Exercise description » When you reach the line containing "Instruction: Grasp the" in the records below, start copying exactly, and stop once you have copied the line containing "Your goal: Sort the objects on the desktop".

════════════════

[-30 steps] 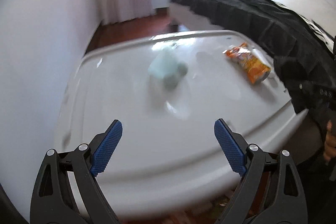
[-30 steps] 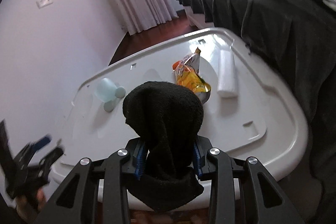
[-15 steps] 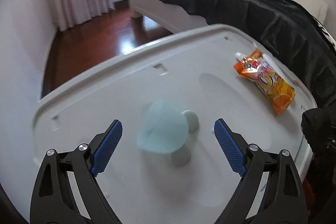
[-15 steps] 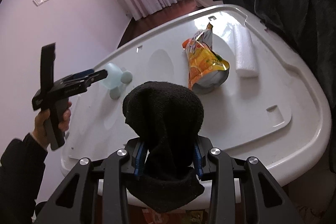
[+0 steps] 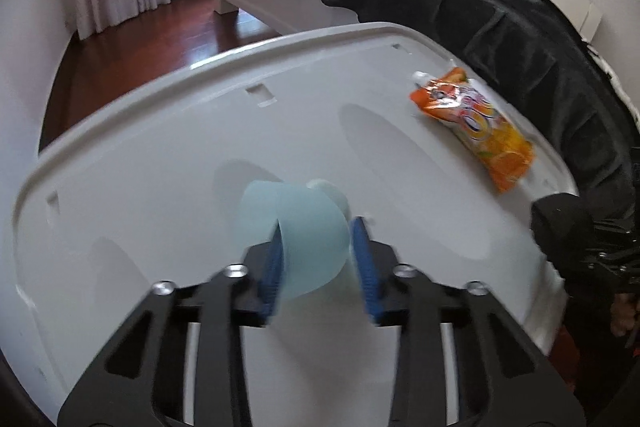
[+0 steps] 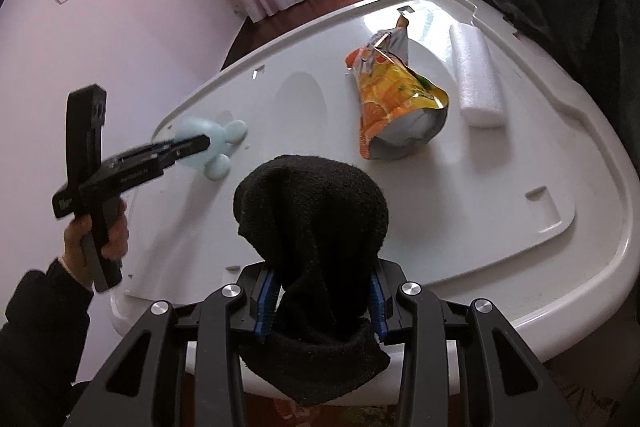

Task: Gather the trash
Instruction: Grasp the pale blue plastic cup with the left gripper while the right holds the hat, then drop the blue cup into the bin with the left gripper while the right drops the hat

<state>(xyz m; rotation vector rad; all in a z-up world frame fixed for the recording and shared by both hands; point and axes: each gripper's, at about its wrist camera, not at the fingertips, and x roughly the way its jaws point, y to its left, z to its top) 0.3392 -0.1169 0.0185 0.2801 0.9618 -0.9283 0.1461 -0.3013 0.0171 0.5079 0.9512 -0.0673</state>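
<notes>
Pickup step: left tongs pinching the pale-blue cup on the white surface — lift next — right tongs clamped on a black cloth.

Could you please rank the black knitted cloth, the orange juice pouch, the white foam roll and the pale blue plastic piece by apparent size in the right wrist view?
1. Black knitted cloth, though nearest the camera.
2. Orange juice pouch.
3. White foam roll.
4. Pale blue plastic piece, partly hidden.
</notes>
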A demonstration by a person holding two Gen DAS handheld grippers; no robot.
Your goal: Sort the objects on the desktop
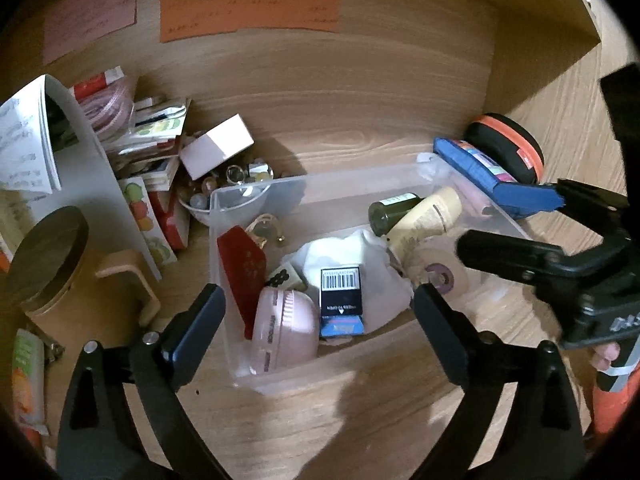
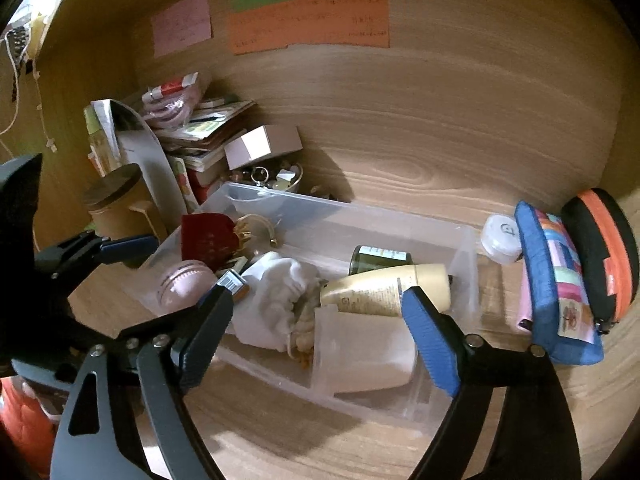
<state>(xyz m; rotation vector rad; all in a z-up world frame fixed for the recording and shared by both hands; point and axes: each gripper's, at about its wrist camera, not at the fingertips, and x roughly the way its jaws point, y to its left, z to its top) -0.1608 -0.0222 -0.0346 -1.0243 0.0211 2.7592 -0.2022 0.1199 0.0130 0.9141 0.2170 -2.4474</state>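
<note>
A clear plastic bin (image 1: 256,188) (image 2: 468,264) stands on the wooden desk. In it lie a pink round case (image 1: 282,328) (image 2: 182,282), a red pouch (image 1: 242,268), a barcode box (image 1: 341,304), a white cloth bag (image 2: 276,296), a cream tube (image 1: 428,216) (image 2: 384,288) and a dark green jar (image 2: 380,258). My left gripper (image 1: 320,320) is open and empty above the bin's near side. My right gripper (image 2: 318,320) is open and empty over the bin's right end; it also shows in the left wrist view (image 1: 516,224).
A blue patchwork pouch (image 2: 556,280) (image 1: 488,172) and a black-orange case (image 2: 604,248) (image 1: 508,144) lie right of the bin. Left are a lidded wooden canister (image 1: 48,264), books, packets, a white box (image 1: 218,144) and a bowl of trinkets (image 1: 208,196). Coloured paper notes (image 2: 308,20) hang on the back wall.
</note>
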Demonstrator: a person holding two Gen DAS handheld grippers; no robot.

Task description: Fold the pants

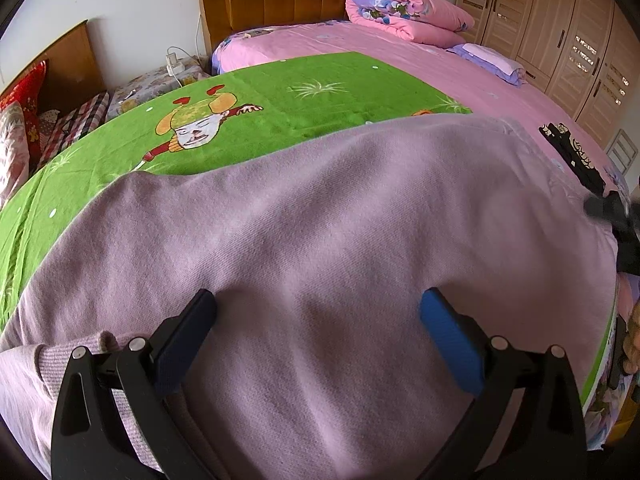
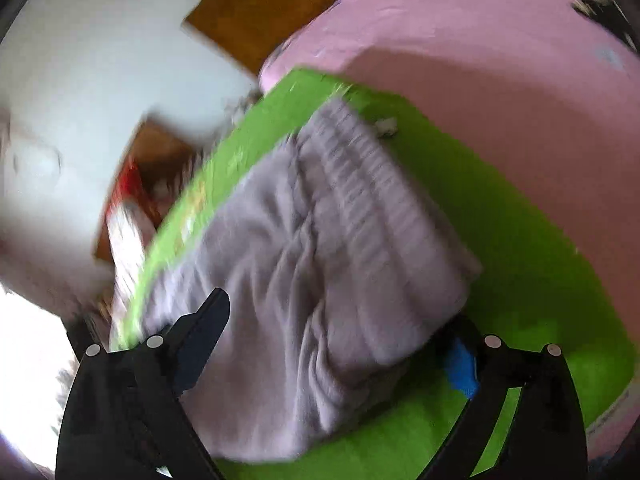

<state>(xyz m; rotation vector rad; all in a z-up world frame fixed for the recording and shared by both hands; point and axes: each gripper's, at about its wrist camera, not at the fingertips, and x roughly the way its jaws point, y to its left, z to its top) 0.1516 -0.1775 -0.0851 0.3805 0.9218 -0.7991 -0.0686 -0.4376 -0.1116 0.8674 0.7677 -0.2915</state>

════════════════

Expected answer »
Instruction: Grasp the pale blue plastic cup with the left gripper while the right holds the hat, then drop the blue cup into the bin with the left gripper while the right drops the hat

<state>(xyz m; rotation vector rad; all in a z-up world frame fixed for the recording and shared by both hands; point and axes: each gripper's, at about its wrist camera, not at the fingertips, and x roughly the way its jaws point, y to its left, z to its top) 0.3392 -0.1169 0.0185 0.2801 0.9618 -0.9283 0.1461 -0.3013 0.0171 0.5079 0.9512 -0.0673</state>
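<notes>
Pickup step: left tongs pinching the pale-blue cup on the white surface — lift next — right tongs clamped on a black cloth.

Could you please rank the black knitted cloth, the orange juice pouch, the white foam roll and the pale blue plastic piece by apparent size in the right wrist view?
1. Black knitted cloth, though nearest the camera.
2. Orange juice pouch.
3. White foam roll.
4. Pale blue plastic piece, partly hidden.
</notes>
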A demonstration by a person holding two Gen DAS handheld grippers; no robot.
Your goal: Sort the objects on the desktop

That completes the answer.